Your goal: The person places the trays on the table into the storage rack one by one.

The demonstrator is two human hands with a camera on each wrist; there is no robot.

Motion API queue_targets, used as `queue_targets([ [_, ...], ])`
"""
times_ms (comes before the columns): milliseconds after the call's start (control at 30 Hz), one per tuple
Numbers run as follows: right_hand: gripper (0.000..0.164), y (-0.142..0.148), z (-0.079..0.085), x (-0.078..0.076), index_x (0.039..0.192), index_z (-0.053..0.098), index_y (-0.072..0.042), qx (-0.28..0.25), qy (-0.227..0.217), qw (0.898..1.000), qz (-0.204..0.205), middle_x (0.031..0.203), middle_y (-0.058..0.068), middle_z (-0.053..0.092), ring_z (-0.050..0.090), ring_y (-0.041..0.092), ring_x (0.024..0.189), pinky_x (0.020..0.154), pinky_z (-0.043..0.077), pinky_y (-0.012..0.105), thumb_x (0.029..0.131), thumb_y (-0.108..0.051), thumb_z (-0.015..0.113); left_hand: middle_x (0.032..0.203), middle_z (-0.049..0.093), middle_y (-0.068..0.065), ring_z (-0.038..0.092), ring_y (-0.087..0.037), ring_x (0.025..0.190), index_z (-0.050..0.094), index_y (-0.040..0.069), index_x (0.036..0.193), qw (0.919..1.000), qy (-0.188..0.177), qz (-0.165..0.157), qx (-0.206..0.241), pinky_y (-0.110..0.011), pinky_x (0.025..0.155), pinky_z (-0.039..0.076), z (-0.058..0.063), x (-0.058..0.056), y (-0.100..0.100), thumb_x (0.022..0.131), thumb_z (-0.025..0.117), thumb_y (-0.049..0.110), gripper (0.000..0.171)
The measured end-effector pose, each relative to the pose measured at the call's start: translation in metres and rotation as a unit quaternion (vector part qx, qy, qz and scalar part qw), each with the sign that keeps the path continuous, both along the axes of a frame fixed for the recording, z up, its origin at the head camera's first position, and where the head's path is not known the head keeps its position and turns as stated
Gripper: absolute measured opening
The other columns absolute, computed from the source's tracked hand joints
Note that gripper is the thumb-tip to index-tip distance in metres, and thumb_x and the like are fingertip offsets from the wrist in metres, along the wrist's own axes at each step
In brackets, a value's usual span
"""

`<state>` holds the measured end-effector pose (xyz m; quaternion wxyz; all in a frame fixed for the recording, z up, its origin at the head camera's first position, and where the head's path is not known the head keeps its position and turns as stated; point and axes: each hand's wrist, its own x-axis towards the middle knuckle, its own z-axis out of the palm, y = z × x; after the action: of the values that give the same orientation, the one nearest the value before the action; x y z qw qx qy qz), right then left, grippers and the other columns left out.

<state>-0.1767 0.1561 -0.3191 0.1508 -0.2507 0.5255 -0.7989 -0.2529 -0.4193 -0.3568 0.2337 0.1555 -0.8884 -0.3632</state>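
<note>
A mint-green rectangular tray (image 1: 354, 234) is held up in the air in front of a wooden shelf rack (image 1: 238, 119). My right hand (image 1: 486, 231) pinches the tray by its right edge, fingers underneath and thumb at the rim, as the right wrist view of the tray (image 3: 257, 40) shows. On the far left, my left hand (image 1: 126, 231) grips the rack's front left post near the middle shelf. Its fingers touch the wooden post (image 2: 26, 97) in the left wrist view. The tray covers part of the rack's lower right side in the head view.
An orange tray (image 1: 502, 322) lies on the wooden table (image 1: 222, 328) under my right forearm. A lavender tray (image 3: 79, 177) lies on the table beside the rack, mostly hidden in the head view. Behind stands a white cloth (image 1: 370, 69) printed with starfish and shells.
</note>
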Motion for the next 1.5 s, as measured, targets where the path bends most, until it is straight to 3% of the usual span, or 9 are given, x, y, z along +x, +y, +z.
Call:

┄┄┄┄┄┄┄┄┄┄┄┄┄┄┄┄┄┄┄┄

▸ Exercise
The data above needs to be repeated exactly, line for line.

▸ Reply
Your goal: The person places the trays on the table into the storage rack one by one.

The demonstrator is two human hands with a camera on each wrist; there is no robot.

Motion API queue_targets, used as `queue_targets([ [_, ...], ])`
"""
times_ms (comes before the columns): milliseconds after the call's start (control at 30 Hz), one per tuple
Numbers run as follows: right_hand: gripper (0.000..0.164), y (-0.142..0.148), z (-0.079..0.085), x (-0.078..0.076), index_x (0.039..0.192), index_z (-0.053..0.098), index_y (-0.072..0.042), qx (-0.28..0.25), qy (-0.227..0.217), qw (0.898..1.000), qz (-0.204..0.205), middle_x (0.031..0.203), middle_y (-0.058..0.068), middle_z (-0.053..0.092), ring_z (-0.050..0.090), ring_y (-0.041..0.092), ring_x (0.024..0.189), pinky_x (0.020..0.154), pinky_z (-0.043..0.077), pinky_y (-0.012..0.105), thumb_x (0.029..0.131), thumb_y (-0.108..0.051), thumb_z (-0.015..0.113); left_hand: middle_x (0.032..0.203), middle_z (-0.049..0.093), middle_y (-0.068..0.065), ring_z (-0.038..0.092), ring_y (-0.087..0.037), ring_x (0.025..0.190), index_z (-0.050..0.094), index_y (-0.040..0.069), index_x (0.036..0.193), qw (0.919..1.000), qy (-0.188..0.177), qz (-0.165..0.157), qx (-0.206..0.241), pinky_y (-0.110..0.011), pinky_x (0.025..0.155), pinky_z (-0.039..0.076), z (-0.058..0.063), x (-0.058..0.056), y (-0.100..0.100), thumb_x (0.022..0.131), thumb_z (-0.025..0.117), thumb_y (-0.049..0.110), gripper (0.000..0.171)
The measured end-effector pose, each relative to the pose measured at the call's start: translation in metres and rotation as a unit quaternion (vector part qx, qy, qz and scalar part qw), each with the sign that keeps the path continuous, both along the axes of a frame fixed for the recording, z up, its origin at the head camera's first position, and where the head's path is not known the head keeps its position and turns as stated
Gripper: absolute measured opening
The other columns absolute, computed from the source's tracked hand joints
Note that gripper is the thumb-tip to index-tip distance in metres, and thumb_x and the like are fingertip offsets from the wrist in metres, along the wrist's own axes at each step
In brackets, a value's usual span
"""

`<state>` holds the measured end-effector pose (xyz m; quaternion wxyz; all in a frame fixed for the recording, z up, its origin at the head camera's first position, and where the head's path is not known the head keeps its position and turns as stated; point and axes: each hand's wrist, its own x-axis towards the middle knuckle, its own z-axis out of the palm, y = z × x; after the action: of the values that give the same orientation, the one nearest the value before the action; x y z qw qx qy qz), right then left, grippers and the other columns left out.

<state>-0.1767 0.1561 -0.3191 0.1508 -0.2507 0.5255 -0.7989 -0.2529 -0.4193 -0.3568 0.2337 0.1555 -0.8884 -0.3632</state>
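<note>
A mint-green rectangular tray (image 1: 354, 234) is held up in the air in front of a wooden shelf rack (image 1: 238, 119). My right hand (image 1: 486, 231) pinches the tray by its right edge, fingers underneath and thumb at the rim, as the right wrist view of the tray (image 3: 257, 40) shows. On the far left, my left hand (image 1: 126, 231) grips the rack's front left post near the middle shelf. Its fingers touch the wooden post (image 2: 26, 97) in the left wrist view. The tray covers part of the rack's lower right side in the head view.
An orange tray (image 1: 502, 322) lies on the wooden table (image 1: 222, 328) under my right forearm. A lavender tray (image 3: 79, 177) lies on the table beside the rack, mostly hidden in the head view. Behind stands a white cloth (image 1: 370, 69) printed with starfish and shells.
</note>
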Motion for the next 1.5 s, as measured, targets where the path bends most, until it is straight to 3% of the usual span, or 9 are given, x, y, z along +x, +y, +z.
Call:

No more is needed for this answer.